The Washington Times

Al Gore’s selection of Joe Lieberman as his running mate promised a Democratic campaign for the White House pitched squarely at the center of public opinion. This was the triumph of the centrist Democratic Leadership Council in presidential politics. Although Mr. Lieberman’s personal and family story is compelling, the initial rush of attention to his Jewishness probably detracted attention from the fact that this is the most right-leaning ticket Democrats have ever put together.

The fact was not lost on the party’s liberal base. Mr. Lieberman had to spend much of his convention week putting out the ideological brush fires his positions sparked among key Democratic constituencies. This is not, ideally, what you want your vice presidential nominee doing. The top of the ticket is supposed to have satisfied the base before you get to the vice presidential selection and the convention. Mr. Gore didn’t have that work done this year. Insofar as constituent groups seemed still to be taking their lists of demands to Mr. Gore, the candidate does not seem to have made himself a figure to fear within the party. So rather than advancing Mr. Gore’s claim on the center, Mr. Lieberman first made the rounds backtracking in some of the areas in which he has been to the right of the Gore campaign.

Republicans enjoyed watching this. But they should be aware that it’s a sideshow, not the main event, and that in any case, it is probably now a finished project. Democratic interest groups have to be mollified, yes; attention and obeisance must be paid. And their nominal leaders’ blessings having been granted, the question of how the rank-and-file of these Democratic constituencies views the candidates is still open. It may even be the most important question of the election. But the backing and filling is done, and the issue now is the message Mr. Gore and Mr. Lieberman will take to voters.

Mr. Gore’s speech attempted to make a populist crusade of his centrist policy proposals. That may seem an odd mix, not only because cautious incrementalism (no risky schemes) does not exactly lend itself to crusading but because both parties have been reaching for the center. In substantive terms, they have perhaps never been closer. George W. Bush’s “compassionate conservatism” is a conscious attempt to defang the conservative message, to put conservative policy proposals forward as practical solutions to problems people face, rather than as the right thing to do in principle, and damn the consequences. Mr. Bush has spent the better part of a year and a half trying to define himself in these terms for the American people, and polls seem to indicate he is having some success. People like him; they seem to like him more than they like Mr. Gore. Is Mr. Bush really a target of opportunity for Mr. Gore’s populist tub-thumping?

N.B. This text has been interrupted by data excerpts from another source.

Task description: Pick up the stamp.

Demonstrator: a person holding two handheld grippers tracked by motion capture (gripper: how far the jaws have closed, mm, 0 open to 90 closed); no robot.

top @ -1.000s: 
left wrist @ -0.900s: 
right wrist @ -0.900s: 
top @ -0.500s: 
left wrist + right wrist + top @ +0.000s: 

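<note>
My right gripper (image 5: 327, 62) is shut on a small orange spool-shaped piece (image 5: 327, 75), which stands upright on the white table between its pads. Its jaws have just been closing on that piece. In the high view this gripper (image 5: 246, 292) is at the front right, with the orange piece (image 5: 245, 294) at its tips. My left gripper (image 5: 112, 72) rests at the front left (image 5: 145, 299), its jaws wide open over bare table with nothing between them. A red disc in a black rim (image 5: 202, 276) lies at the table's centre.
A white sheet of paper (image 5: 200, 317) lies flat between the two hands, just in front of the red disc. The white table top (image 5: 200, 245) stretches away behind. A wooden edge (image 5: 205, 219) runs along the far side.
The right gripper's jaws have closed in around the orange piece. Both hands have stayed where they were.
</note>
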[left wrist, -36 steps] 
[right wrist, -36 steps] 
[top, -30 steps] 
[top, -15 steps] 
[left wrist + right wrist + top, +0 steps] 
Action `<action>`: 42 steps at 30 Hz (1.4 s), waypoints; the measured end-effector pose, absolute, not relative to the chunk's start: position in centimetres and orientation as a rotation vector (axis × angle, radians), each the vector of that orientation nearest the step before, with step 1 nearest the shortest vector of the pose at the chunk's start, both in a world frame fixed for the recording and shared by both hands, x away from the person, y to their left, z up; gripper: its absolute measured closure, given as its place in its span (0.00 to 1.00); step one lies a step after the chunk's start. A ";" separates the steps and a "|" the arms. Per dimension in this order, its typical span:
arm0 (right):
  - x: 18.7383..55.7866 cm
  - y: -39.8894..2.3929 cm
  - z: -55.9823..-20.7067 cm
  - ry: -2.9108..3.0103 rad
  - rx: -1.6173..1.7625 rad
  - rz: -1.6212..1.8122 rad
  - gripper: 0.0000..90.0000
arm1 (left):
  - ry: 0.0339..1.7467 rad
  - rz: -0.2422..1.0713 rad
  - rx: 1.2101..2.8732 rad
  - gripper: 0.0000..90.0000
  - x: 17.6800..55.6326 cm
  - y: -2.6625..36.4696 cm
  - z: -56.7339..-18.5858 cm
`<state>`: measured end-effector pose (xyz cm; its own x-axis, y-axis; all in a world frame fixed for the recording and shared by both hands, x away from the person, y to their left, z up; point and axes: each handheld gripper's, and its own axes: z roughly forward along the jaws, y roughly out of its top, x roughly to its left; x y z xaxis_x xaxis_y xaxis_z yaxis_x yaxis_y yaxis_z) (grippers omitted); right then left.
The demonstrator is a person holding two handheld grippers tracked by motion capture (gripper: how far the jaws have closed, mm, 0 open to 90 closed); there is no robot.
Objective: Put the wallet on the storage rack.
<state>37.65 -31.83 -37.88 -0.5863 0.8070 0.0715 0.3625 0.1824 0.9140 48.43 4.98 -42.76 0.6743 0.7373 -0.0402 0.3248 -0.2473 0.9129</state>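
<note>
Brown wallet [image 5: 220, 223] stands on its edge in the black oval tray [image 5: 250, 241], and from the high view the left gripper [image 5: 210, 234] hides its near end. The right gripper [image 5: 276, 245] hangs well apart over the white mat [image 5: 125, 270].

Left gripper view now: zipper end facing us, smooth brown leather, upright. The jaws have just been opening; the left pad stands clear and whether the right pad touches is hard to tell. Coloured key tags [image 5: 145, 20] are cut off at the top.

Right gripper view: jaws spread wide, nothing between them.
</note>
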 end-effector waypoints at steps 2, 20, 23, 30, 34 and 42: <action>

Republicans reach the easy conclusion here at their peril. A Gore campaign that is competently run – itself an uncertain proposition, but Mr. Gore has been doing better – will be working day and night to try to persuade people that Mr. Bush is not what he seems to be; that Republican policy prescriptions are, after all, something to be feared; that total Republican control over government is likewise scary; and that Mr. Gore’s own policy proposals (he will gladly tell you what each and every one of them is) address the concerns people have without the risk.

The most critical moment for this is October. Historically, October is a Republican month. The GOP lags throughout the year, then in a concentrated burst gets its message out and significantly outperforms its early fall polling. But there is no reason whatsoever to think this is an iron law of elections. In fact, the 1998 closing favored the Democrats.

What’s the battlefield this year? A big one will surely be the budget negotiations between the White House (that’s the Clinton-Gore White House now) and the Republican Congress. There is no reason to expect anything other than an all-out assault on the Republican congressional majority as out of touch with people’s concerns and trapped in its “extremism.” The idea will be to make Mr. Bush guilty by association or to tie him into knots trying to dissociate himself from Congress.

Republicans are hoping they can spend their way out of the problem, easing the confrontation without arousing the anger of their base; they are also hoping that there is a paradox here for Mr. Gore: that a confrontation will bring Mr. Clinton to the fore at Mr. Gore’s expense. But it seems likely that Mr. Clinton and Mr. Gore can demand more than Republicans can ever provide; and there is no reason in principle why Mr. Gore can’t be the one to lead the Democratic response.

The target of Mr. Gore’s populist ire isn’t really Big Oil, greedy drug manufacturers or rich special interest groups. They are proxies. The target is Republicans.